There are intelligent responses to the Mobility and Access Crisis but citizens do not yet want to listen to them. This is because just listening, much less understanding, geographic reality would challenge – and require transformations from – the assumed parameters of self-interest that has molded the Mobility- and Access- related actions of citizens, Households, Agencies, Enterprises and Institutions for the past 90 years.

 

Human settlement patterns are organic systems. Like all organic systems, human settlement patterns are subject to rules also known as natural laws. 

 

Citizens will not solve problems facing contemporary civilization if they fail to acquire a comprehensive Conceptual Framework and an efficient vocabulary with which to understand human settlement patterns. 

 

They must also come to realize that what is good for one is not good for all and that there is a finite limit to natural capital. 

 

The end of cheap energy is at hand. Recent elections in South America , Agency responses to a Cyclone in Burma and food riots across the Globe suggest time is running out to make a commitment to Fundamental Transformation in settlement patterns.

 

-- May 19, 2008

 


 

End Notes

 

(1).
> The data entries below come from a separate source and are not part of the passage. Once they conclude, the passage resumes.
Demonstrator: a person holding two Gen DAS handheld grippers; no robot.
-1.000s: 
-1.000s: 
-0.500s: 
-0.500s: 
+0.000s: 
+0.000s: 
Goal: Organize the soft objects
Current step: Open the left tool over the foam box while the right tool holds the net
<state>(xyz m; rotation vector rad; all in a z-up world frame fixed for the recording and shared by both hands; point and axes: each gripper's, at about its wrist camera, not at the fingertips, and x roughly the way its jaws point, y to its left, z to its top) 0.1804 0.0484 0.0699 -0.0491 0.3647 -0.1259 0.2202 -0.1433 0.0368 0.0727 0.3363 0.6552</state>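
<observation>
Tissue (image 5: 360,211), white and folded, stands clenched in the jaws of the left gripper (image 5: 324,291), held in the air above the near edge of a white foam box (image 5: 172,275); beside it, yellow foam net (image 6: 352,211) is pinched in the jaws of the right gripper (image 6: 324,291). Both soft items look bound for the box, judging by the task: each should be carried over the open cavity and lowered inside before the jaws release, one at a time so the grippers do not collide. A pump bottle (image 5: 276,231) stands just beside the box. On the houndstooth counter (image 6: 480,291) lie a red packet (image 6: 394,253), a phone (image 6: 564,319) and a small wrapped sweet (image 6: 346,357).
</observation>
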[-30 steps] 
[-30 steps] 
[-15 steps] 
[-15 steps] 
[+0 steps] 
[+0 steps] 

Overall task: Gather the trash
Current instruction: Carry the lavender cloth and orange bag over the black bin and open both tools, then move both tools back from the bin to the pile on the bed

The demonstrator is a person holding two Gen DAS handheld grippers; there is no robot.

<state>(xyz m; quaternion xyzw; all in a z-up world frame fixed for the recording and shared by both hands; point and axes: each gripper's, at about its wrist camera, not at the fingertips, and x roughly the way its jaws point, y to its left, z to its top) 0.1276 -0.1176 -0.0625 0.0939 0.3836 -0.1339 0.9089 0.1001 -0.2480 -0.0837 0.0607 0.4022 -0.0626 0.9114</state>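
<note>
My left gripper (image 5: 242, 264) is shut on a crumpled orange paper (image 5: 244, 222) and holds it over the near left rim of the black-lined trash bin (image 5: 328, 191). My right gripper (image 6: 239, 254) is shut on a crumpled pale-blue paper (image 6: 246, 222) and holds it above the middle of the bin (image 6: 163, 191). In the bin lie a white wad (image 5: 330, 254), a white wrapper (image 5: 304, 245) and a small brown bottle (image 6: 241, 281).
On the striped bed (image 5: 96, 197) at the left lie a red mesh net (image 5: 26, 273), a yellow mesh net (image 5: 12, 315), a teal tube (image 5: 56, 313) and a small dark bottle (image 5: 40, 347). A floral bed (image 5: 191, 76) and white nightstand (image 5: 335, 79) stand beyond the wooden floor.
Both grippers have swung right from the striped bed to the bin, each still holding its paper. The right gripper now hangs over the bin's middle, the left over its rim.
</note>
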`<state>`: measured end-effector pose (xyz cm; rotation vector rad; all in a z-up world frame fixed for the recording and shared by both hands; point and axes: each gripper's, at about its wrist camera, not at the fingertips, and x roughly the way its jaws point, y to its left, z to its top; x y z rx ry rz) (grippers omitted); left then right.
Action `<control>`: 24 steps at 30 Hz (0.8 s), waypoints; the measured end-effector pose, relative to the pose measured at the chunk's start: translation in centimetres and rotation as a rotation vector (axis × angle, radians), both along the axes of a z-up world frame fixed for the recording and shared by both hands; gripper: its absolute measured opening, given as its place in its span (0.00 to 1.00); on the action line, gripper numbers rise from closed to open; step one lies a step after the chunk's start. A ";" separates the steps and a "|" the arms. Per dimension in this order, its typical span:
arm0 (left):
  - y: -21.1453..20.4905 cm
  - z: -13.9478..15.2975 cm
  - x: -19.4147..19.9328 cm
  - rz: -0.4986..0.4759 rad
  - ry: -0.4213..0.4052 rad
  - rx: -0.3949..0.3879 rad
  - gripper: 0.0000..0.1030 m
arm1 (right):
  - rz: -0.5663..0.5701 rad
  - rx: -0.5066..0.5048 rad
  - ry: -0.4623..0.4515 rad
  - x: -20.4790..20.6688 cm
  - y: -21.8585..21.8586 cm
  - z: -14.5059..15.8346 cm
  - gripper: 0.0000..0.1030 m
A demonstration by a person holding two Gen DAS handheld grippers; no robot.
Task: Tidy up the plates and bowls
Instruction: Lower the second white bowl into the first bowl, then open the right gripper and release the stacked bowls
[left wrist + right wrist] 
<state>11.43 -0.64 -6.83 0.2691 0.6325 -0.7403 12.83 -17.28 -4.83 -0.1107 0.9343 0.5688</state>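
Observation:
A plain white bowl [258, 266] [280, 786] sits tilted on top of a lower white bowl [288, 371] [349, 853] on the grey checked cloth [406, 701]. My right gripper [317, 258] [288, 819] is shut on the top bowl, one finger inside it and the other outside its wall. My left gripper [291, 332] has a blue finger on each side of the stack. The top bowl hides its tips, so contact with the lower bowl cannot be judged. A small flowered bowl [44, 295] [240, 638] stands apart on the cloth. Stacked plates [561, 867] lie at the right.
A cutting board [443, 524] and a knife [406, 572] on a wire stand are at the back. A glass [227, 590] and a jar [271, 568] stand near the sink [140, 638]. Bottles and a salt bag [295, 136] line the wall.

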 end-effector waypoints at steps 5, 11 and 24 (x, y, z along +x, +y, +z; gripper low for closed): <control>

Page D 1, WaPo, 14 May 2008, based on a “Washington Post poll.”

 

(2). In nearly 790 pages this book documents why Fundamental Transformation of human settlement patterns and Fundamental Transformation in governance structure is necessary to achieve a sustainable trajectory for civilization. No one has yet contradicted the basic findings of this book or suggested why human settlement pattern is not the controlling factor in the current unsustainable trajectory of civilization. Nearly a decade after publication, the leadership of Agencies, Enterprises and Institutions continue to ignore the impact of settlement patterns on sustainability.

 

(3). Rich Thornton called our attention to a recent book by Michael T. Klare titled “Rising Powers, Shrinking Planet: The New Geopolitics of Energy.” It is worth reading. You can see a summary of the authors' views in “Portrait of an Oil-Addicted Former Superpower: How Rising Oil Prices Are Obliterating America’s Superpower Status” at www.TomDispatch.com. This website bills itself as “a regular antidote to the MainStream Media.” There are a number of other interesting posts by Tom Englehardt and guest authors, many of whom you will recognize. 

 

(4). See Op Ed “A Transportation Crossroads” by Judith Rodin, president of the Rockefeller Foundation in WaPo, 9 May 2008 .  The Foundation sponsored a “summit on Rebuilding and Renewing America. 

 

 

 
 

 

 

 

 

 

 

 

 

 

 

Ed Risse and his wife Linda live inside the "Clear Edge" of the "urban enclave" known as Warrenton, a municipality in the Countryside near the edge of the Washington-Baltimore "New Urban Region."

 

Mr. Risse, the principal of

SYNERGY/Planning, Inc., can be contacted at spirisse@aol.com.

 

Read his profile here.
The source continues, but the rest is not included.